After that, this special virus was passed into his own hands.

His luck was much better than his father’s, so he lived until now.

But after continuing the research for so many years, he still hadn’t caught any deeper-level mystery.

Sometimes, he even wondered if it was just an illusion that his grandfather had gone mad from a lifetime of failure.

What the hell kind of nonsense mystery was there? This special virus only held enough danger and nothing else!

Now, well, the study of this special virus probably ended with him.

Now that Collective Social Rearing was totally widespread, he would never have children of his own.

Of course, even if it wasn’t fully widespread, he still wouldn’t want kids.

This thing spanning over two hundred years had a historical weight that was far too heavy, heavy to the point of feeling suffocating!

Now, staring at the sample of this special virus, this Researcher, who was also growing old, had eyes starting to redden.

He truly felt deeply unwilling.

Or rather, he refused to accept it—refused to accept that most of his life was spent wasting time on studying this special virus!

Without this historical burden that came from his father, he could have lived the life he wanted.

Even if he hadn’t been so gifted in research, at least it wouldn’t have been this painful.

Had the study of this special virus just ended like that?

Then what had his long life, his father’s life, and his grandfather’s life even been?

It felt like a joke.

Over two hundred years.

For generations—grandfather, father, and son—they had done this research with the idea of making history.

But in the end, all that time amounted to nothing.

This Researcher, who was also a bit old now, almost wanted to laugh at this moment.

What had he himself done in most of his life?

What had his father done in his whole life?

In over two hundred years, through history, they hadn’t even made a ripple.

And they had carefully cherished this special virus, passing it down through three generations.

Now it just ended.

Beyond themselves, no one would ever know what had happened in all those years.

Over two hundred years, nearly three hundred years of silent costs.

Just what were they doing?

Right now, more than himself, he seemed to think more of his father.

His father had also said things like:

When you, or your next generation, crack its mystery, the past story will become an epic.

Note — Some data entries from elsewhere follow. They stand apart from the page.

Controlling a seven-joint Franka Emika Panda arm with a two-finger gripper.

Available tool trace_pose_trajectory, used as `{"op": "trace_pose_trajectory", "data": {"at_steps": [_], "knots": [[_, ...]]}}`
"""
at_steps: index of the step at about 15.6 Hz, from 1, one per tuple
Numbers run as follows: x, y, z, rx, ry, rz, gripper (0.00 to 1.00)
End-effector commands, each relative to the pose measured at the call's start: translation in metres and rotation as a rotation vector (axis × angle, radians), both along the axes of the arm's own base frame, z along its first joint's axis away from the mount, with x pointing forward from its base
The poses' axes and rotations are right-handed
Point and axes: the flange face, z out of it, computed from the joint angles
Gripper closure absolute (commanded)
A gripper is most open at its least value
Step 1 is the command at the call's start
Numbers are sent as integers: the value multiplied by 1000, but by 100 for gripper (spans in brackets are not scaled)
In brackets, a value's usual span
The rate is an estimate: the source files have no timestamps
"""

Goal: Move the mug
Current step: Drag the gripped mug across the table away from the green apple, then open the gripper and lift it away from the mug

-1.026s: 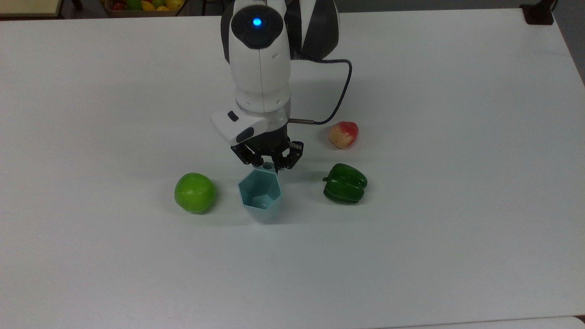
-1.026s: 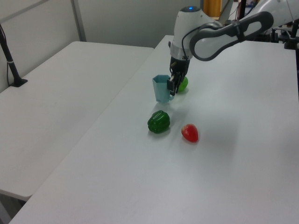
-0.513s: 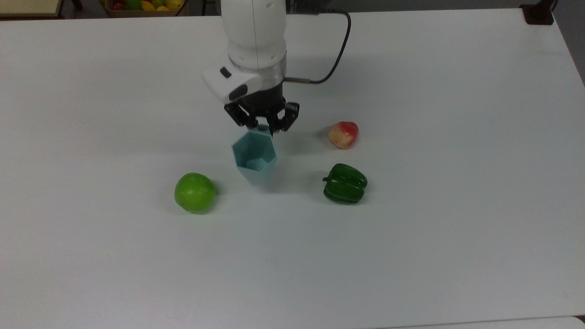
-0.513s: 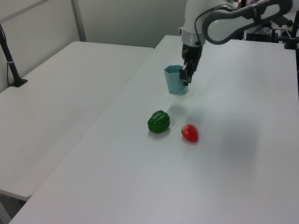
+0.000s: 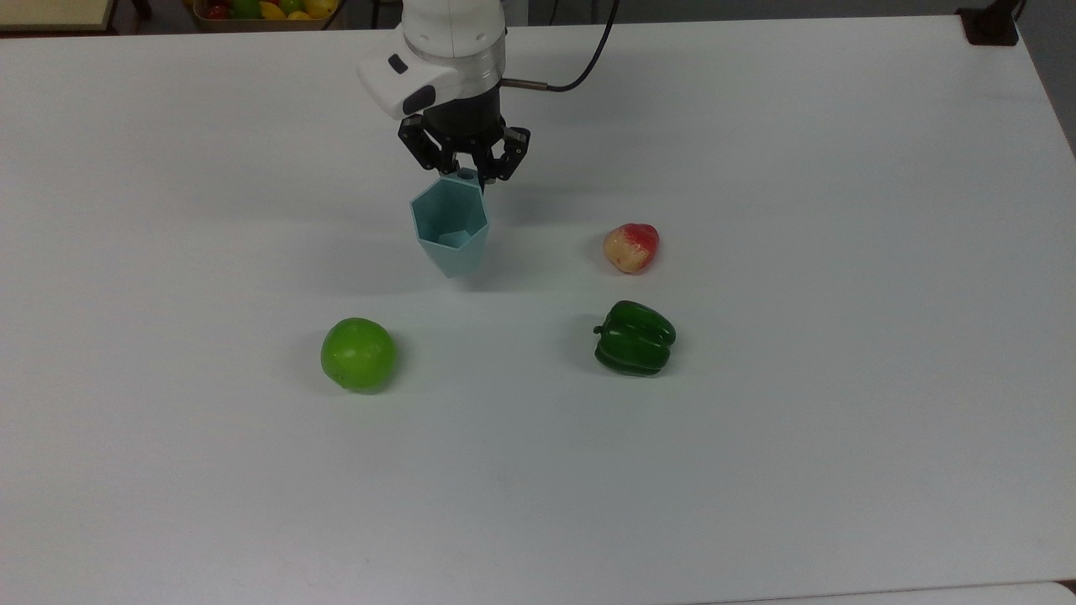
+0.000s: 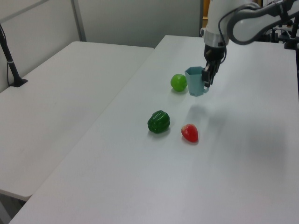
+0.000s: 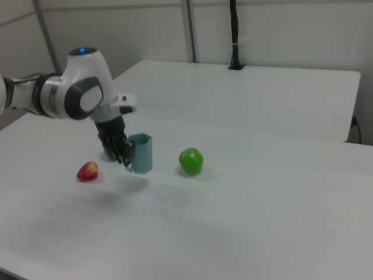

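The white Franka arm with dark grey joint covers reaches in from the top view's upper edge, its last link pointing straight down. Below the white wrist housing hangs the black two-finger end effector [image 5: 465,172], its linkages splayed to either side and its fingers pinched together on the small tab handle of the pale blue hexagonal plastic mug [image 5: 450,228], which hangs just beneath it. In the left view the end effector [image 6: 207,79] sits at the mug's [image 6: 195,87] right flank, forearm arching away to the upper right.

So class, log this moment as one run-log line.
gripper: shut on mug handle | mug: lifted, upright | green apple, green pepper, red fruit: on table
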Motion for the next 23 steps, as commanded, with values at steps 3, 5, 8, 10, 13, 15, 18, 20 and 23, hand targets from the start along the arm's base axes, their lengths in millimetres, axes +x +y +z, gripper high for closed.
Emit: {"op": "trace_pose_trajectory", "data": {"at_steps": [3, 5, 8, 10, 13, 15, 18, 20, 23], "knots": [[-32, -9, -51, -19, -13, -2, 100], [-32, -9, -52, -19, -10, -2, 100], [-33, -11, -53, -18, 1, -17, 85], [-35, -11, -54, -20, 19, -22, 39], [-38, -11, -55, -26, 65, -25, 0], [-34, -12, -47, -28, 72, -29, 0], [-19, -21, -4, -31, 92, -55, 0], [-7, -40, 37, -34, 103, -91, 0], [3, -70, 93, -31, 71, -143, 0]]}}
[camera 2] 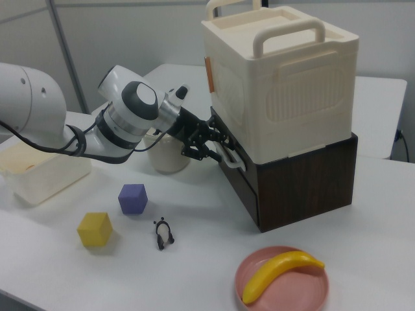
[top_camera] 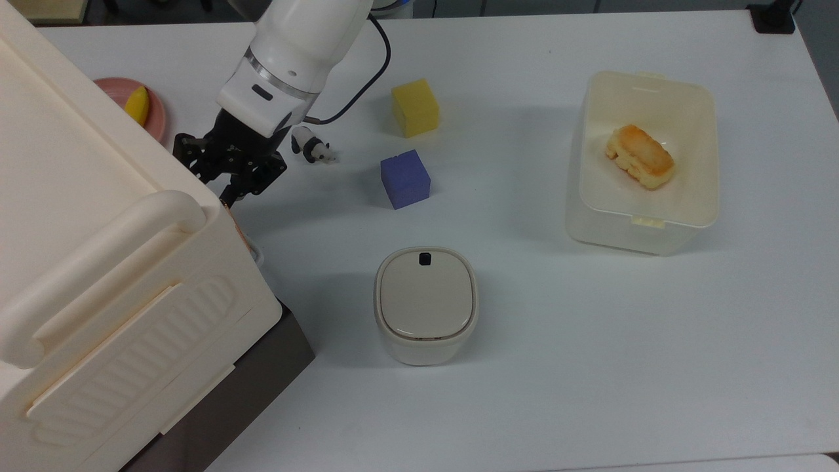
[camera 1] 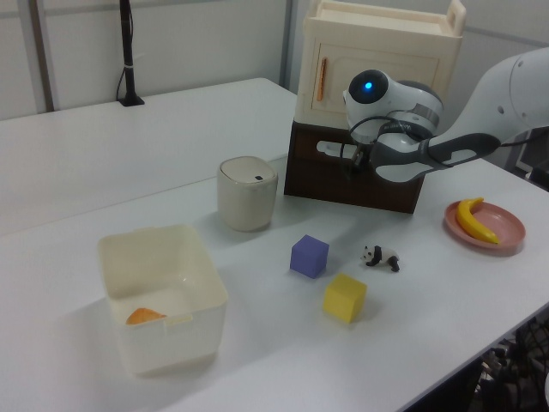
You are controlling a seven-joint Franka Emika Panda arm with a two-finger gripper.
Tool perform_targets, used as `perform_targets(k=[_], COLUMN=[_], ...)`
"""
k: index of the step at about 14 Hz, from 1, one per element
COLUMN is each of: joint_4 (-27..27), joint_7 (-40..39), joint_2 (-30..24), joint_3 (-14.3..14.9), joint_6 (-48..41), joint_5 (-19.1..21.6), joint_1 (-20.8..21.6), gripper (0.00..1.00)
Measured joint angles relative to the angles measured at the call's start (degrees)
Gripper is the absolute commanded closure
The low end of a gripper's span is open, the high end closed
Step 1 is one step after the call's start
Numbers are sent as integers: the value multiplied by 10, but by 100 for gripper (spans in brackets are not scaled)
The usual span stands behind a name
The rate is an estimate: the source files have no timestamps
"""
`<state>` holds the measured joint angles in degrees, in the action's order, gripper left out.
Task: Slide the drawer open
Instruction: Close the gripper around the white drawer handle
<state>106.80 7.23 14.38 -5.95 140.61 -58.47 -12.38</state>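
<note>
The end effector (camera 2: pixel 209 144) is at the dark brown drawer (camera 2: pixel 235 173) front beneath the cream plastic box (camera 2: pixel 279 78), its fingers around the thin white loop handle (camera 2: pixel 230 153); how tightly they grip cannot be told. The drawer appears shut, flush with its cabinet on the white surface (top_camera: pixel 590 341), with a toy panda (camera 2: pixel 163 233) nearby.

- In the top view, the cream box (top_camera: pixel 98 275) hid nearly all of the drawer (top_camera: pixel 262 367) and ran off the frame's left edge.
- The end effector (camera 2: pixel 211 144) covered the handle (camera 2: pixel 232 157); its grip was too small to judge.
</note>
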Motion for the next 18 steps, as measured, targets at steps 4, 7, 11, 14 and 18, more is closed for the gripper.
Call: perform_targets(k=[4,7,11,14,18], joint_4=[0,1,3,4,4], joint_7=[0,0,0,0,0], joint_2=[0,0,1,2,3], joint_3=[-1,-1,-1,-1,-1], joint_6=[0,0,0,0,0], joint_5=[0,0,0,-9,-10], joint_1=[4,10,10,10,10], gripper=[47,50,58,66,76])
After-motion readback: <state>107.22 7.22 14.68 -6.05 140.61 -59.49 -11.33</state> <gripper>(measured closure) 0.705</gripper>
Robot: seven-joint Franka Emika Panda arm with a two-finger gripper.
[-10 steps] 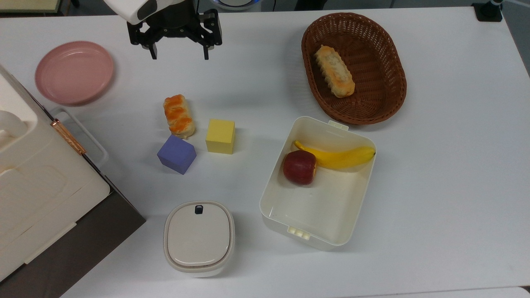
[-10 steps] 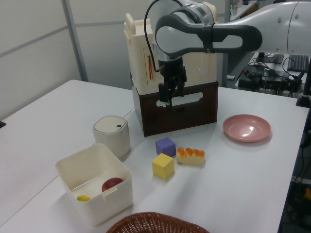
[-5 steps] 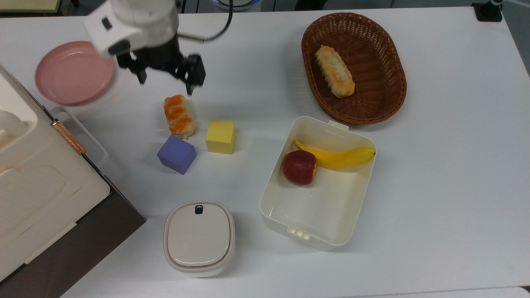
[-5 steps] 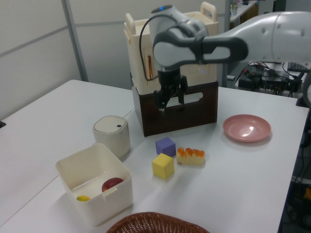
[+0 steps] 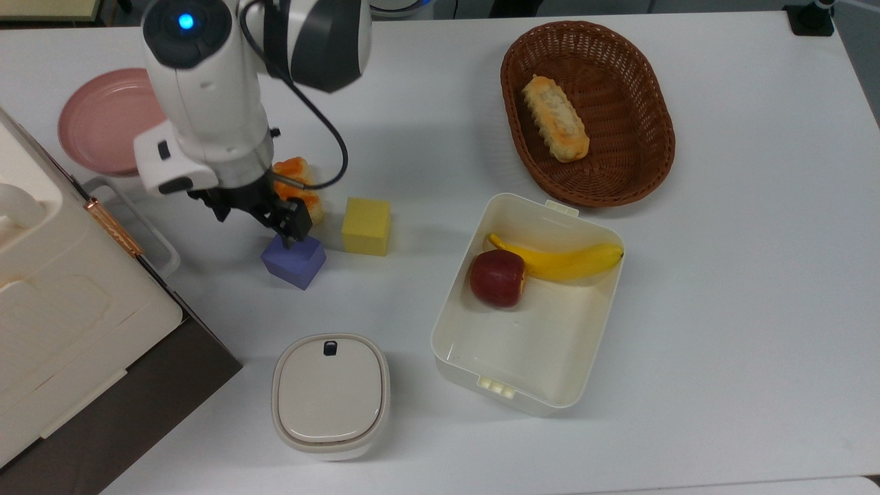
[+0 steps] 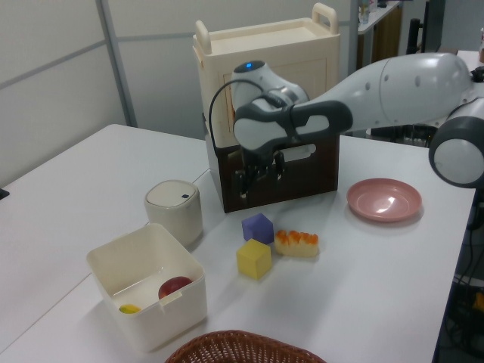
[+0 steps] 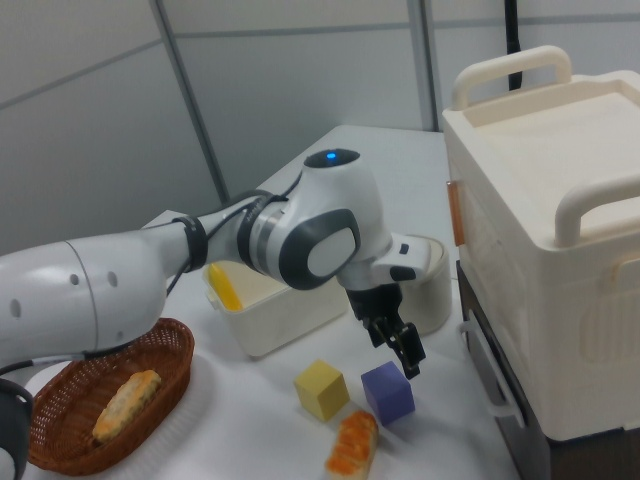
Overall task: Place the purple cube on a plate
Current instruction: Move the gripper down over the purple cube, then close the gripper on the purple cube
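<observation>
The purple cube (image 5: pixel 294 261) sits on the white table, close to a yellow cube (image 5: pixel 366 226) and an orange-glazed bread (image 5: pixel 306 198). My gripper (image 5: pixel 258 220) hangs open above the table, just over the cube's far-left corner in the top view, with nothing between its fingers. In the left view the gripper (image 6: pixel 258 174) is well above the purple cube (image 6: pixel 258 228). In the right view the gripper (image 7: pixel 395 349) is just above the purple cube (image 7: pixel 388 393). The pink plate (image 5: pixel 93 127) lies at the top view's far left, partly covered by my arm, and the plate (image 6: pixel 384 200) is bare.
A white open box (image 5: pixel 536 371) holds a banana and an apple. A wicker basket (image 5: pixel 619 172) with a bread stands far right in the top view. A small lidded container (image 5: pixel 330 395) is near the front. A tall cream case on a brown base (image 5: pixel 75 330) fills the top view's left.
My arm has swung from the table's far edge down toward the purple cube and turned at the wrist. The gripper stays open. No object has moved.
</observation>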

He also said he believed this special virus truly held some deeper-level mystery.

This equally aged Researcher,

picturing that, let out another laugh.

Finally, the smile slowly faded.

He and his father and grandfather—three generations—had given over two hundred years, such a huge cost, yet with almost no gain.

He wasn’t willing to just hand over this special virus.

Nor was he willing to let it simply vanish right here.

If… when his life was about to end,

at the very least, he should make the whole world remember what happened in those past two hundred years.

At the very least, not let those two hundred, nearly three hundred years feel like a joke.